Counting data points within limits, and applying b

2019-08-08 10:45发布


I am stuck trying to solve this problem:

I have a set of data points, that correspond to a set of time values. i.e. values =[1,2,3,4,5,6,7,8,4] times = [0.1,0.2,0.3,0.4]... and so on, it's a sample rate of 10hz.

I need to find the time spent between two limits. so for example if my limits are 3 and 5 inclusive then 3,4,5,4 are in my limits.

if I calculate the time as number of (points -1) /sample rate, or the start time and end time of the grouping, I will miss out the isolated data point (the second 4)

I have proposed to use an imaginary buffer of half the sample rate either side to model the isolated events.

but I am having trouble implementing this in code (python) I need a way of iterating through the points, counting the number of points, with a pairing to be able to perform (number of points-1)/ sample rate. and also how to pick up the singular points and apply the buffer value to the number of points.

I can't seem to find the right combination of if and while statements to do this.


Here's a function that does what you want.
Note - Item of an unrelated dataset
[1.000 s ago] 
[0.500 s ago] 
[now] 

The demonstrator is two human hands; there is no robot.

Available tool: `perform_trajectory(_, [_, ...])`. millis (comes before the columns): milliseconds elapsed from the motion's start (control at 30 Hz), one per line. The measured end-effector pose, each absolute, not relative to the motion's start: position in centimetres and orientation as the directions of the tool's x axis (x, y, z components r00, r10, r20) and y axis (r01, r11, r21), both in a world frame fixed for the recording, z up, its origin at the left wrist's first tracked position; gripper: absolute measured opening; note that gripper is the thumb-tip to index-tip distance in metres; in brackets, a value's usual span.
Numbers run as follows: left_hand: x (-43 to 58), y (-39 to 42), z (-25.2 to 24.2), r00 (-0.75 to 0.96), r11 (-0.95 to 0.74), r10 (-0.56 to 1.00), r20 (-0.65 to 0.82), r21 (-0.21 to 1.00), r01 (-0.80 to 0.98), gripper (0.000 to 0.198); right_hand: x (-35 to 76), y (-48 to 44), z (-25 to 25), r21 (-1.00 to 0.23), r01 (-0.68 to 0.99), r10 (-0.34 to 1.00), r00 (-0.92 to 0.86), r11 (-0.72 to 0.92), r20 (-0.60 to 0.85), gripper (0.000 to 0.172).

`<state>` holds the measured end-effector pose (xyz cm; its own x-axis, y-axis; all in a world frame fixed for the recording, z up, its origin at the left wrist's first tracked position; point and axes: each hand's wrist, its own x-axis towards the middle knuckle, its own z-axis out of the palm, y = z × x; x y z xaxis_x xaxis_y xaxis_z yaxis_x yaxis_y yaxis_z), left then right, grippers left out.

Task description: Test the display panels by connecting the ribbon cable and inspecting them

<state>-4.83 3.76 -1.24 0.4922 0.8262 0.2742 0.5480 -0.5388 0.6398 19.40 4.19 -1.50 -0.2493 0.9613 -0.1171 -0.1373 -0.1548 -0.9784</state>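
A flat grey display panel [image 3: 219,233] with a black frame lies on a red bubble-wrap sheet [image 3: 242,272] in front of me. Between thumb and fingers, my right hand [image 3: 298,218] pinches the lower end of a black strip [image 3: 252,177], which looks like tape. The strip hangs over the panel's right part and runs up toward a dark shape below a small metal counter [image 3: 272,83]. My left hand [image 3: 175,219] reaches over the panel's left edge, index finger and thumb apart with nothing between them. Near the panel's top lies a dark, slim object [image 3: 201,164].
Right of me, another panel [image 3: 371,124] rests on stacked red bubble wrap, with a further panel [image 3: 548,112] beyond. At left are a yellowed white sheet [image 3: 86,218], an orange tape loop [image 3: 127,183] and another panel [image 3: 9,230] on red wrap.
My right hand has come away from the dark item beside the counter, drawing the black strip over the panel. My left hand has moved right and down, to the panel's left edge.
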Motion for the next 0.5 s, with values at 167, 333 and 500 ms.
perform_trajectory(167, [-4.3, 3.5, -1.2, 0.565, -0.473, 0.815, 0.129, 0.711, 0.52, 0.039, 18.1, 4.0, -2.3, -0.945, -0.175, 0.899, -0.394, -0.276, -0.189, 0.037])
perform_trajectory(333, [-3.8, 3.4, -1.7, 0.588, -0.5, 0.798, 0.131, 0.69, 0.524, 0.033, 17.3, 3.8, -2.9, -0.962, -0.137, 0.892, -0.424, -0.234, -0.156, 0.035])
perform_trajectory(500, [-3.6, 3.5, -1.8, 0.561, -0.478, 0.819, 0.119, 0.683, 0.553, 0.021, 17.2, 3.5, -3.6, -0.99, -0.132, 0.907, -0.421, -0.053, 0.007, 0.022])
Runs of multiple data points that are within the specified limits are given a time value equal to the number of data points times the sampling period (i.e. the reciprocal of the sampling frequency), isolated single points are given a value of half the sampling period.

#!/usr/bin/env python

''' Estimate time of data points falling within specified limits 
    Written 2015.04.03 by PM 2Ring,
    with help from Antti Haapala and Martijn Pieters 

from itertools import groupby

def estimate_time(values, lo_lim, hi_lim, sample_rate):
    #Find values that are in range
    in_range = [lo_lim <= v <= hi_lim for v in values]

    #Find runs of in-range values
    runs = [sum(1 for _ in group) for v, group in groupby(in_range) if v]

    #Estimate total time spent in-range
    total_time = sum(v if v > 1 else 0.5 for v in runs)
    return total_time / sample_rate

values = [1, 2, 3, 4, 5, 6, 7, 8, 4]
sample_rate = 10.0  # in Hz

lo_lim = 3
hi_lim = 5

print estimate_time(values, lo_lim, hi_lim, sample_rate)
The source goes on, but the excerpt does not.